White Papers

Multilingual websites:

Benefits you can count on, headaches you can avoid

Robert Hopkins, Jr., President, Weblations

Copyright © Robert Hopkins, Jr., 1996 - 2002. Permission is granted to copy this article to another website, in its entirety only, provided that you acknowledge its source and provide a link to Weblations. For other uses, please contact the

Abstract

We discuss the benefits gained in multilingual websites, their problems, and solutions to these problems. The article is relevant to both business and technical readers.

What is a multilingual website?

A multilingual website contains any mixture of:

  • global content, translated to many languages for worldwide use, and
  • local content, written directly in each language for the local market.

A typical mature corporate website uses both types of material.

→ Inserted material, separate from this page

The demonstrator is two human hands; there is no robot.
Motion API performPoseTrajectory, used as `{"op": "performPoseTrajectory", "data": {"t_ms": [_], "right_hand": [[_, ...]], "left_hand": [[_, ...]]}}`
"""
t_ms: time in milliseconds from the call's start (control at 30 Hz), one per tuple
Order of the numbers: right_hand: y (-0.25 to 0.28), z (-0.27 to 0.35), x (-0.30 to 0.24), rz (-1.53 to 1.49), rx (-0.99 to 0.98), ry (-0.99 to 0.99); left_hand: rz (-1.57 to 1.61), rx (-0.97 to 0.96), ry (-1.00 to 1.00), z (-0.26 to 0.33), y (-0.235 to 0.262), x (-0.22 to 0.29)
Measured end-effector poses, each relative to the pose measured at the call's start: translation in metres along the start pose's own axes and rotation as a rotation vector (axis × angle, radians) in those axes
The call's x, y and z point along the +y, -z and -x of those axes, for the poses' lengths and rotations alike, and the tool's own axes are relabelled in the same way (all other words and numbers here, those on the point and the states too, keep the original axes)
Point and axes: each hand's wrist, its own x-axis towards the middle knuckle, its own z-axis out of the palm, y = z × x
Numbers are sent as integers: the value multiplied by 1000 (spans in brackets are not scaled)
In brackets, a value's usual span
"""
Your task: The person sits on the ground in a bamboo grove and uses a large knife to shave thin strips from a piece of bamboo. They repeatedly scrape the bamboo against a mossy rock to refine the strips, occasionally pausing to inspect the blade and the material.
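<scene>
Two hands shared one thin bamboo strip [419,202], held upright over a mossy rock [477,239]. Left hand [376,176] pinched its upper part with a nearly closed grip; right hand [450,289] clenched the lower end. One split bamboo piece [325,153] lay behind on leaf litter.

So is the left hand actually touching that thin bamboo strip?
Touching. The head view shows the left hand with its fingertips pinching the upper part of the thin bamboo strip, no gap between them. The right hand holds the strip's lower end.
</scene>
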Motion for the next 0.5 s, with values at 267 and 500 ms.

Examples of global editorial content include: product information, technical support documents, tutorials, corporate profiles, worldwide branding messages and the design of the web itself. This material is applicable everywhere and is relatively insensitive to national or cultural differences. It usually accounts for most of the website.

Examples of local content include: the locally available products (often a subset of the international mix), local promotions, sales and advertising campaigns and local points of purchase indices. Done correctly, the most relevant and exciting editorial material can be local content. Just a few pages of up-front material can go a long way to convincing your audience that you belong to their culture.

Since a multilingual website can be published in a dozen or more languages, the question arises:

How can I create and control an editorial product that I don't understand?

To meet this need, a new class of web agencies are appearing that specialize in the translation, reverse translation, revision maintenance and quality control of multilingual websites for corporations. They can work directly for the corporate client or for the creative agency that the client selects to design the website. In this article I would like to summarize what we've learned since we founded Weblations to serve this market in spring 1996.

Unique opportunities

Let's begin by listing the benefits of investing in a multilingual website:

  1. Your corporate message can reach any number of new potential customers without printing or distribution costs. As a communications solution, it can be scaled to any audience size and projected to any location at no extra cost.

  2. You can create this message once, and manage it from one location, for consistency in branding, content and quality. The simplicity and centrality of this process means that it costs much less money and takes much less time to create and deliver a message to your audiences.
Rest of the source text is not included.